INSTRUCTIONS FOR THE TASK: Report how many lines in the entries below hold the word "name". Your answer is that number alone.

= Beginning of Section =

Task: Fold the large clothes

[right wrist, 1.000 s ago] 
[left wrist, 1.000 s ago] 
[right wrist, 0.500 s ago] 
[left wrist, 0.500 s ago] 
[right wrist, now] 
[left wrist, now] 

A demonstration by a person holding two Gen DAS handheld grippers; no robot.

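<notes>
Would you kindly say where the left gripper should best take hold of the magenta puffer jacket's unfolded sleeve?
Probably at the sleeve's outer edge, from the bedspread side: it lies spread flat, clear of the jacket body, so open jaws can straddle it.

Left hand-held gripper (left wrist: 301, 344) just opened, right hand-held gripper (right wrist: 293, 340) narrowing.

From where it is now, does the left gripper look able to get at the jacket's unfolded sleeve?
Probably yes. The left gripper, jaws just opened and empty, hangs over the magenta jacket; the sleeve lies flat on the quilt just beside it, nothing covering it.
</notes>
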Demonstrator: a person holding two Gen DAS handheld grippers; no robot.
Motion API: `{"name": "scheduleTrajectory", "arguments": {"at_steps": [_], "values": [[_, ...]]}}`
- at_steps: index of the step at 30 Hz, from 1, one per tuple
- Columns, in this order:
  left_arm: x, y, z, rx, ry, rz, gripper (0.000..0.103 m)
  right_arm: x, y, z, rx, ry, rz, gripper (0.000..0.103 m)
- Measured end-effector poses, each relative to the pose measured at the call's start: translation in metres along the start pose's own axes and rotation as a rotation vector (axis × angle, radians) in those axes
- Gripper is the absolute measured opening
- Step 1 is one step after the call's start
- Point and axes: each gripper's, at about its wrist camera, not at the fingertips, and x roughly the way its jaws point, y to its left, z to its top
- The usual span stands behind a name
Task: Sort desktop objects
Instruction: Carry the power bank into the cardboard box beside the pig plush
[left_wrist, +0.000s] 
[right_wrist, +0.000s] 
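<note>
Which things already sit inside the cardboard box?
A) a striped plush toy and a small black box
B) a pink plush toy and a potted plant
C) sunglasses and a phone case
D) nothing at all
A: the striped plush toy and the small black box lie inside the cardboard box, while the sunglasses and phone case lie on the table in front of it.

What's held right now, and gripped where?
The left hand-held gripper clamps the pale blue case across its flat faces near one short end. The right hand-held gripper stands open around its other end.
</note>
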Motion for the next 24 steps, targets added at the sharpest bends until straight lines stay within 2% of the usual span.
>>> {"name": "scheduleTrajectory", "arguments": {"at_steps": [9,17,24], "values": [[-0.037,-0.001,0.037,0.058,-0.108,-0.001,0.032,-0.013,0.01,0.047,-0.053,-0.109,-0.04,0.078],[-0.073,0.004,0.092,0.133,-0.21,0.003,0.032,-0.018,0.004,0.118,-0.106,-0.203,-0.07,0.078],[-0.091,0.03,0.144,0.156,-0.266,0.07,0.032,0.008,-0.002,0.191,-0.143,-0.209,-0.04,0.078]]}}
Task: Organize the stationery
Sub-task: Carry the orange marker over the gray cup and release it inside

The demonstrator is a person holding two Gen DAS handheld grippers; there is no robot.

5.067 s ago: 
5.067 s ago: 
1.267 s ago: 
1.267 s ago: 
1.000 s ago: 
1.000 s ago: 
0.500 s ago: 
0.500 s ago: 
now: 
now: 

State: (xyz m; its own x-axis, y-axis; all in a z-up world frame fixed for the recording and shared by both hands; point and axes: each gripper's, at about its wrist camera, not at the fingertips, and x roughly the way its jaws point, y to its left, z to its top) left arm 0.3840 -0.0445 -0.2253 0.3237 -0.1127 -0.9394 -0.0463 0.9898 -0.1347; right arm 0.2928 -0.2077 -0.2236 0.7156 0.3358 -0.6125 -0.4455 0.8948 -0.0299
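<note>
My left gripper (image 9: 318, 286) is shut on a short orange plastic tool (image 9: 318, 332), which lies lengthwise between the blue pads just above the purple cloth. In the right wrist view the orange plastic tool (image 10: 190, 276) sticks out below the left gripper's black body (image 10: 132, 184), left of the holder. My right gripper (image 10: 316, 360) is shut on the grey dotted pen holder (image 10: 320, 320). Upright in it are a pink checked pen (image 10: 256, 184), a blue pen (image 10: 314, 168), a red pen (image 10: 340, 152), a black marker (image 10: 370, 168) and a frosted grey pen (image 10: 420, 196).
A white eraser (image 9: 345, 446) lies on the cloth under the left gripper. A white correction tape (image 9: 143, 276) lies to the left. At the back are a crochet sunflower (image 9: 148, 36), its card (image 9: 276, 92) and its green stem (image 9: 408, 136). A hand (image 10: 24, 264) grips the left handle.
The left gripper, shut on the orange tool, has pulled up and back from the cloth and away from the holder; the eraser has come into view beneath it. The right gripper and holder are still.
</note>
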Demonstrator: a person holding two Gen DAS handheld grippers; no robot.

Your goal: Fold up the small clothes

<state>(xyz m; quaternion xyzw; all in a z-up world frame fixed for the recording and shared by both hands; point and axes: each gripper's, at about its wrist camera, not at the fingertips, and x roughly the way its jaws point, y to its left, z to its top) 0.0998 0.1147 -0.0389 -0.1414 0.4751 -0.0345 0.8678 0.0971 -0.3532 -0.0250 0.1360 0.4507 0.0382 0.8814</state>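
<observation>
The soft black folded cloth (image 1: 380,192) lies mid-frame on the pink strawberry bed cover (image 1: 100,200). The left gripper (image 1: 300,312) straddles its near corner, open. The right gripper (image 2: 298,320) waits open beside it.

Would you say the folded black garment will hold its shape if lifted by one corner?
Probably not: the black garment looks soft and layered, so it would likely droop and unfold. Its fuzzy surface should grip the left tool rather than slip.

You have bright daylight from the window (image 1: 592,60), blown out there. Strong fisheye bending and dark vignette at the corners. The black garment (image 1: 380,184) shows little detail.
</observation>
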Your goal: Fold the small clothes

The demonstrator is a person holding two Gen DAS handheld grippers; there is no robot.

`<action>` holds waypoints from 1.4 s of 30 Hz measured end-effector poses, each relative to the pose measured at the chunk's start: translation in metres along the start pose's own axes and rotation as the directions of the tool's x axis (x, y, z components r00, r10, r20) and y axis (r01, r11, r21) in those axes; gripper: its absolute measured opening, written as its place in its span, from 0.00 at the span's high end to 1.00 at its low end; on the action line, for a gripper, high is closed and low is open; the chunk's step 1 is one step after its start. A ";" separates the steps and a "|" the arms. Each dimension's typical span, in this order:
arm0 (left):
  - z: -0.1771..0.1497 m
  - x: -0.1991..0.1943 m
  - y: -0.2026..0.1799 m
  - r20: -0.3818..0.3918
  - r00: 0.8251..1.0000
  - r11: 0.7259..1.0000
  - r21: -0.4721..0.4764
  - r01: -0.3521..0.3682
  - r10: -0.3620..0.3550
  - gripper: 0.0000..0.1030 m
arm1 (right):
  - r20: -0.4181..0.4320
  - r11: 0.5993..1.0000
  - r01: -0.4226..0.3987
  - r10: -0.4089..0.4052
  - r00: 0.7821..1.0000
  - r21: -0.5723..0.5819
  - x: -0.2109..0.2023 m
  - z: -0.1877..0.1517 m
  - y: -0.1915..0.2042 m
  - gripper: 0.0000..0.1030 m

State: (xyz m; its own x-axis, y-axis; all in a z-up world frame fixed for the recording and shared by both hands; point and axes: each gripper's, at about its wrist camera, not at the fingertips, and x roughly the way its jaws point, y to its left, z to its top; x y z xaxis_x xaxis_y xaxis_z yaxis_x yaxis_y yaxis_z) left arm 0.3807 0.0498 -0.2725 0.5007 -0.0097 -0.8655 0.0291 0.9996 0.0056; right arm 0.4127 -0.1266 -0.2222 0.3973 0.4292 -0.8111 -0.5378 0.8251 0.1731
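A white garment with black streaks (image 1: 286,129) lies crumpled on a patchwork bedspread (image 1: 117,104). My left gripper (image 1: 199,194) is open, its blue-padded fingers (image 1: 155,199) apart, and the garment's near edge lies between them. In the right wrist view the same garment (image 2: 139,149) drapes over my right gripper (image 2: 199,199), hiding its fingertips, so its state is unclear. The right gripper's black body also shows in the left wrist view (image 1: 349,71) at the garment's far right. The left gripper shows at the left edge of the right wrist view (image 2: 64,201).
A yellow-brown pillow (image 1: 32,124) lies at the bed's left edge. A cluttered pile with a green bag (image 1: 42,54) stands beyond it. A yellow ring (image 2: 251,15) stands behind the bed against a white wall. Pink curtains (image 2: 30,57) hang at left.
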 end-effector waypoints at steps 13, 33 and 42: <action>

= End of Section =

ANSWER FOR THIS EXERCISE: 3